- ASSIGNMENT
Transcribe the listing in full, excluding any pictures.

- SUPPLIED INFORMATION
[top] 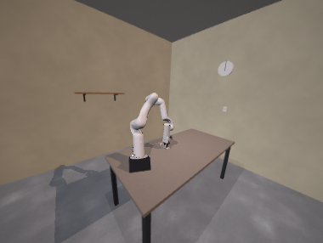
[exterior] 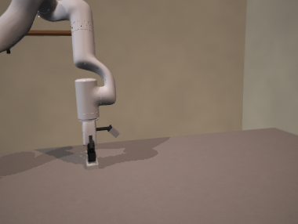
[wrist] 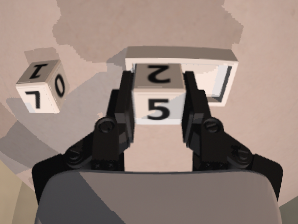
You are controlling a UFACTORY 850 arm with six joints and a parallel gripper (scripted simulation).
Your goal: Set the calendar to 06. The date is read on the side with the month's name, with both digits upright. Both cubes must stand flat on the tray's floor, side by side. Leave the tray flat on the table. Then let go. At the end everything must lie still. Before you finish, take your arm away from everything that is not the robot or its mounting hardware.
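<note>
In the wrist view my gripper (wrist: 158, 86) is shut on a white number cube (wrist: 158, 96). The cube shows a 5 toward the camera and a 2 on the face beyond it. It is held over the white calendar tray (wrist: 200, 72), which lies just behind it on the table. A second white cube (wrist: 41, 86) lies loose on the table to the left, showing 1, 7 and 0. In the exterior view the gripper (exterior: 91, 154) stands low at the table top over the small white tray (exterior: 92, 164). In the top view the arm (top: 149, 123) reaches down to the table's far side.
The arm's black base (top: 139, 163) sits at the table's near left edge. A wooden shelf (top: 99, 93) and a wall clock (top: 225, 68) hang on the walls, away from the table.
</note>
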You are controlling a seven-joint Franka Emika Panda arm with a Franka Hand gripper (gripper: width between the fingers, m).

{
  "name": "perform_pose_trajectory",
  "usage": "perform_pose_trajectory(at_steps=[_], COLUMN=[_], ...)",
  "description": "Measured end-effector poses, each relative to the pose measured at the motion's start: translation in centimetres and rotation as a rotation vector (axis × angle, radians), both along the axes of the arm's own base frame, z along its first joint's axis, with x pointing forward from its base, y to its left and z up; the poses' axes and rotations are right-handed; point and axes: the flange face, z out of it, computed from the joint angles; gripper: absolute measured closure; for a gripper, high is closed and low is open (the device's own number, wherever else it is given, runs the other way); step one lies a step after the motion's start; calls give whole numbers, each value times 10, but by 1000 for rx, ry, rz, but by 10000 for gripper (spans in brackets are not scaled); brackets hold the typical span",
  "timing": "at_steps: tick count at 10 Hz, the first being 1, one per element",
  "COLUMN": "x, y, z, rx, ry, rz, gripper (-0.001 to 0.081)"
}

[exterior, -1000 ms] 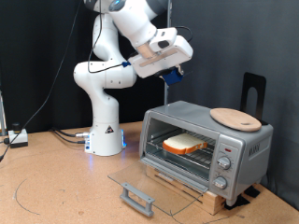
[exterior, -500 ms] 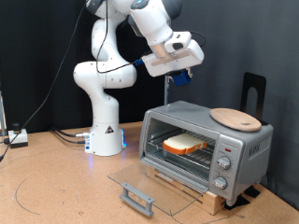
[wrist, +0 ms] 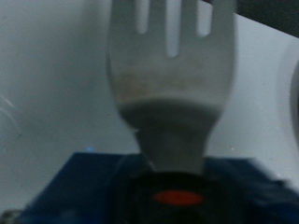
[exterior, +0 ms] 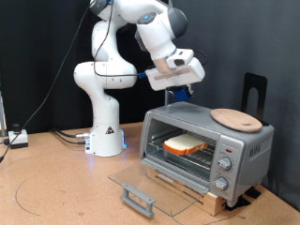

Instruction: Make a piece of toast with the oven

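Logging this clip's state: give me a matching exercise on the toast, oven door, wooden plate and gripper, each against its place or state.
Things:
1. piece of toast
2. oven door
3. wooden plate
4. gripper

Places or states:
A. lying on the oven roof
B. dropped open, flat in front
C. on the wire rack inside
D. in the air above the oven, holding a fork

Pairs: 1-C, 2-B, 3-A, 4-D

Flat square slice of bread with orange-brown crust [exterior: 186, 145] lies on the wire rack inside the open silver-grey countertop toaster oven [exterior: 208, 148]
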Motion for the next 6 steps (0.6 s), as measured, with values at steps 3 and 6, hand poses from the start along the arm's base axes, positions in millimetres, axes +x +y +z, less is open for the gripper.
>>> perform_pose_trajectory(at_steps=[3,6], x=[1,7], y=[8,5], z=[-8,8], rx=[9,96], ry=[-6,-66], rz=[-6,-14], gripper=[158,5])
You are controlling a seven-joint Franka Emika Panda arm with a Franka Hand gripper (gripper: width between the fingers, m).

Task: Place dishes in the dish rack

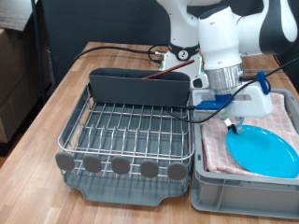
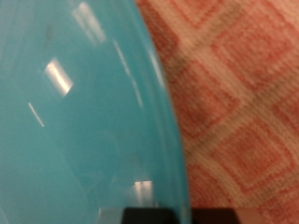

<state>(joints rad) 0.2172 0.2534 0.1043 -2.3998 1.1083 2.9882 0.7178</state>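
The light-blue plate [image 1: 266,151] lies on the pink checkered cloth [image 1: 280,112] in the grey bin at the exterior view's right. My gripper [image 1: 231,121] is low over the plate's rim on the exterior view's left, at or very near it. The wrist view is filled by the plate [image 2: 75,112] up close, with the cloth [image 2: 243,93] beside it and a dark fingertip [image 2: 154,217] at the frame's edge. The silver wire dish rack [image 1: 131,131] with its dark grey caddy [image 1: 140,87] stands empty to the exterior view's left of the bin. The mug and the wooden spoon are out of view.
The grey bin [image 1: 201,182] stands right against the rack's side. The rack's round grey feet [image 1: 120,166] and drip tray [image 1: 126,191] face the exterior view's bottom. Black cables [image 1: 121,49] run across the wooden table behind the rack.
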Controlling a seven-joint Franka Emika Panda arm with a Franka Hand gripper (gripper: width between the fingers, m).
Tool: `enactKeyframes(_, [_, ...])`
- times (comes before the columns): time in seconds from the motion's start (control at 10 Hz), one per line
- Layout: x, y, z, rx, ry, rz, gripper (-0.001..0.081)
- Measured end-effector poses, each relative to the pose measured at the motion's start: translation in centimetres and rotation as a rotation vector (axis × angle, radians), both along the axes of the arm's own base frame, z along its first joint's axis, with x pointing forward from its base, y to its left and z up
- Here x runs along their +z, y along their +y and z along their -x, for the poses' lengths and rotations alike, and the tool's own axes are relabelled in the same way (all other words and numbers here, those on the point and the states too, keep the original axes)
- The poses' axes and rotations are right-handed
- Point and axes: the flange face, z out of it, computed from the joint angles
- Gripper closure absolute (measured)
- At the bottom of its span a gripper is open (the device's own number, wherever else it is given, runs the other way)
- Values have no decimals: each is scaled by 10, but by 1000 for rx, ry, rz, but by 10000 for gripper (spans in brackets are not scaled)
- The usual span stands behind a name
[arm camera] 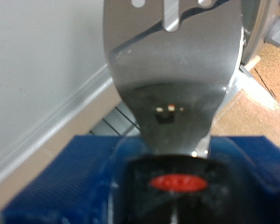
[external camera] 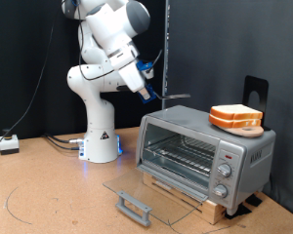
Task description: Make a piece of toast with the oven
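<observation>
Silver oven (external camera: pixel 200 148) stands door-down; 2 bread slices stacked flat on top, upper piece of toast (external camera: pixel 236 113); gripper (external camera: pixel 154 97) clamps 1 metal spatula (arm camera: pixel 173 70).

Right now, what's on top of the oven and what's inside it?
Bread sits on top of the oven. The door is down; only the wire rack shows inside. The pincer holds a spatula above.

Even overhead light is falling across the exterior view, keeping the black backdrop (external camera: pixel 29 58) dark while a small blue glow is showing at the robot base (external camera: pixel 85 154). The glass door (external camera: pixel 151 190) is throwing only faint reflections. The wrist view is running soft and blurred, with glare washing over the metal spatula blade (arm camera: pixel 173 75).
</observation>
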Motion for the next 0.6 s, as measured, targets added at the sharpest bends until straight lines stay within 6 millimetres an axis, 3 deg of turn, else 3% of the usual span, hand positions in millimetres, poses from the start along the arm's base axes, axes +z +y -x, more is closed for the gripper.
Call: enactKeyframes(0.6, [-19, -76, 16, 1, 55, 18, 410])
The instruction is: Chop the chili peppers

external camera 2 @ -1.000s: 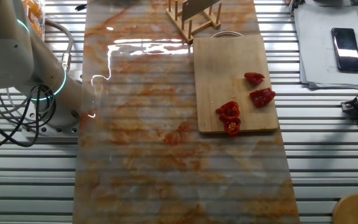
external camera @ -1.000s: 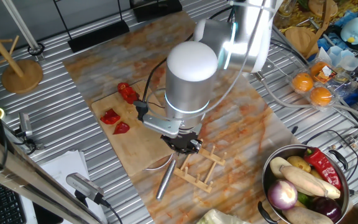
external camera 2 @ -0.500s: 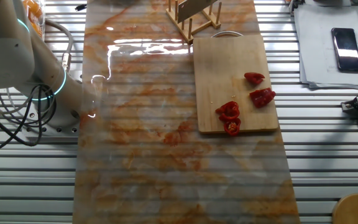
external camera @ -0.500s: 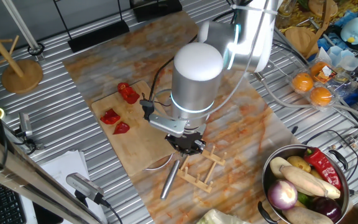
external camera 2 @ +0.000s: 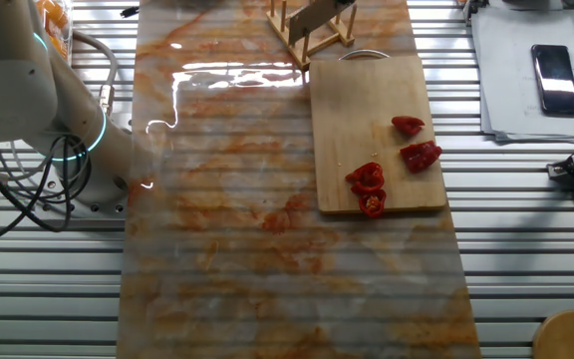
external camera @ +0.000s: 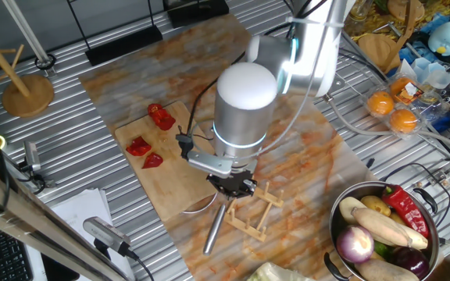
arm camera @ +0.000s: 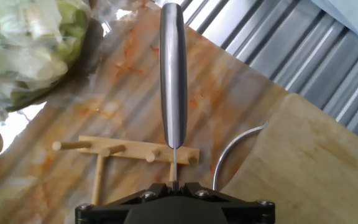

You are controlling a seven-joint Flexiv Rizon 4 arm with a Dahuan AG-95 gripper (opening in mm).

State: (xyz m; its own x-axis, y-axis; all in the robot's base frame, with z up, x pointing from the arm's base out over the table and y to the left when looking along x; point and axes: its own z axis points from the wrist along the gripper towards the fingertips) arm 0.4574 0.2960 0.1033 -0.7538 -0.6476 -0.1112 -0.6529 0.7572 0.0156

- ANSWER TO THIS EXERCISE
[top] 
[exterior] 
[wrist] 
You are controlling a UFACTORY 850 arm with six joints and a parallel gripper (scripted simulation).
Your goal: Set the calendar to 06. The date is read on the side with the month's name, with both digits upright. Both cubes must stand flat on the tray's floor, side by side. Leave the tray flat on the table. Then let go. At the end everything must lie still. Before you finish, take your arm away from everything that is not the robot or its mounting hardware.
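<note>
In the wrist view my gripper (wrist: 158, 86) is shut on a white number cube (wrist: 158, 96). The cube shows a 5 toward the camera and a 2 on the face beyond it. It is held over the white calendar tray (wrist: 200, 72), which lies just behind it on the table. A second white cube (wrist: 41, 86) lies loose on the table to the left, showing 1, 7 and 0. In the exterior view the gripper (exterior: 91, 154) stands low at the table top over the small white tray (exterior: 92, 164). In the top view the arm (top: 149, 123) reaches down to the table's far side.
The arm's black base (top: 139, 163) sits at the table's near left edge. A wooden shelf (top: 99, 93) and a wall clock (top: 225, 68) hang on the walls, away from the table.
</note>
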You are controlling a seven-joint Franka Emika Panda arm with a Franka Hand gripper (gripper: width between the fingers, m).

{
  "name": "perform_pose_trajectory",
  "usage": "perform_pose_trajectory(at_steps=[_], COLUMN=[_], ...)",
  "description": "Measured end-effector poses, each relative to the pose measured at the motion's start: translation in centimetres and rotation as a rotation vector (axis × angle, radians), both along the axes of the arm's own base frame, z along its first joint's axis, with x pointing forward from its base, y to its left and z up; the poses' axes and rotations are right-handed; point and axes: the flange face, z out of it, computed from the joint angles; gripper: absolute measured closure; for a gripper, high is closed and low is open (the device's own number, wherever else it is given, runs the other way); step one lies a step after the motion's start; calls give whole numbers, each value times 10, but by 1000 for rx, ry, rz, but by 10000 for gripper (spans in brackets are not scaled); brackets hold the typical span",
  "timing": "at_steps: tick count at 10 Hz, the first being 1, one per element",
  "COLUMN": "x, y, z, rx, ry, rz, gripper (-0.001 to 0.081)"
}

[exterior, -1000 ms] 
[exterior, -500 ms] 
[wrist, +0 ms] 
[exterior, +0 ms] 

Instruction: Make a piece of toast with the oven

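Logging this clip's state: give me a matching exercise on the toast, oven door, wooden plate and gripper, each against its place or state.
Things:
1. piece of toast
2. oven door
3. wooden plate
4. gripper

Places or states:
A. lying on the oven roof
B. dropped open, flat in front
C. on the wire rack inside
D. in the air above the oven, holding a fork

Pairs: 1-C, 2-B, 3-A, 4-D

Flat square slice of bread with orange-brown crust [exterior: 186, 145] lies on the wire rack inside the open silver-grey countertop toaster oven [exterior: 208, 148]
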Motion for the next 6 steps (0.6 s), as measured, with values at steps 3 and 6, hand poses from the start along the arm's base axes, positions in millimetres, axes +x +y +z, less is open for the gripper.
>>> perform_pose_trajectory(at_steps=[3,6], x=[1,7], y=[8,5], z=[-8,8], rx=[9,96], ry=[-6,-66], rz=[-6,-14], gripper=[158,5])
You are controlling a seven-joint Franka Emika Panda arm with a Franka Hand gripper (gripper: width between the fingers, m).

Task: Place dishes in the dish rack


<state>(joints rad) 0.2172 0.2534 0.1043 -2.3998 1.1083 2.9882 0.7178</state>
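The light-blue plate [image 1: 266,151] lies on the pink checkered cloth [image 1: 280,112] in the grey bin at the exterior view's right. My gripper [image 1: 231,121] is low over the plate's rim on the exterior view's left, at or very near it. The wrist view is filled by the plate [image 2: 75,112] up close, with the cloth [image 2: 243,93] beside it and a dark fingertip [image 2: 154,217] at the frame's edge. The silver wire dish rack [image 1: 131,131] with its dark grey caddy [image 1: 140,87] stands empty to the exterior view's left of the bin. The mug and the wooden spoon are out of view.
The grey bin [image 1: 201,182] stands right against the rack's side. The rack's round grey feet [image 1: 120,166] and drip tray [image 1: 126,191] face the exterior view's bottom. Black cables [image 1: 121,49] run across the wooden table behind the rack.
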Controlling a seven-joint Franka Emika Panda arm with a Franka Hand gripper (gripper: width between the fingers, m).
Tool: `enactKeyframes(_, [_, ...])`
- times (comes before the columns): time in seconds from the motion's start (control at 10 Hz), one per line
- Layout: x, y, z, rx, ry, rz, gripper (-0.001..0.081)
- Measured end-effector poses, each relative to the pose measured at the motion's start: translation in centimetres and rotation as a rotation vector (axis × angle, radians), both along the axes of the arm's own base frame, z along its first joint's axis, with x pointing forward from its base, y to its left and z up
- Here x runs along their +z, y along their +y and z along their -x, for the poses' lengths and rotations alike, and the tool's own axes are relabelled in the same way (all other words and numbers here, those on the point and the states too, keep the original axes)
- The poses' axes and rotations are right-handed
- Point and axes: the flange face, z out of it, computed from the joint angles
- Gripper closure absolute (measured)
- At the bottom of its span a gripper is open (the device's own number, wherever else it is given, runs the other way)
- Values have no decimals: each is scaled by 10, but by 1000 for rx, ry, rz, but by 10000 for gripper (spans in brackets are not scaled)
- The usual span stands behind a name
[arm camera] 
[external camera] 
Task description: Make a piece of toast with the oven
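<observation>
Silver oven (external camera: pixel 200 148) stands door-down; 2 bread slices stacked flat on top, upper piece of toast (external camera: pixel 236 113); gripper (external camera: pixel 154 97) clamps 1 metal spatula (arm camera: pixel 173 70).

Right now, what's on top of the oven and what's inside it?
Bread sits on top of the oven. The door is down; only the wire rack shows inside. The pincer holds a spatula above.

Even overhead light is falling across the exterior view, keeping the black backdrop (external camera: pixel 29 58) dark while a small blue glow is showing at the robot base (external camera: pixel 85 154). The glass door (external camera: pixel 151 190) is throwing only faint reflections. The wrist view is running soft and blurred, with glare washing over the metal spatula blade (arm camera: pixel 173 75).
</observation>
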Motion for the next 0.6 s, as measured, targets added at the sharpest bends until straight lines stay within 6 millimetres an axis, 3 deg of turn, else 3% of the usual span, hand positions in millimetres, poses from the start along the arm's base axes, axes +z +y -x, more is closed for the gripper.
Call: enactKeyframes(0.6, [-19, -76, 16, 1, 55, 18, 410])
The instruction is: Chop the chili peppers

external camera 2 @ -1.000s: 
external camera @ -1.000s: 
external camera 2 @ -0.500s: 
external camera @ -0.500s: 
external camera 2 @ +0.000s: 
external camera @ +0.000s: 
arm camera @ +0.000s: 

You are controlling a seven-joint Flexiv Rizon 4 arm with a Dahuan AG-95 gripper (opening in mm).

State: (xyz m; its own x-axis, y-axis; all in the robot's base frame, with z up, x pointing from the arm's base out over the table and y to the left when looking along x; point and axes: its own z axis points from the wrist along the gripper towards the fingertips) arm 0.4574 0.2960 0.1033 -0.7538 -0.6476 -0.1112 -0.6529 0.7572 0.0156

What this exercise required is now done.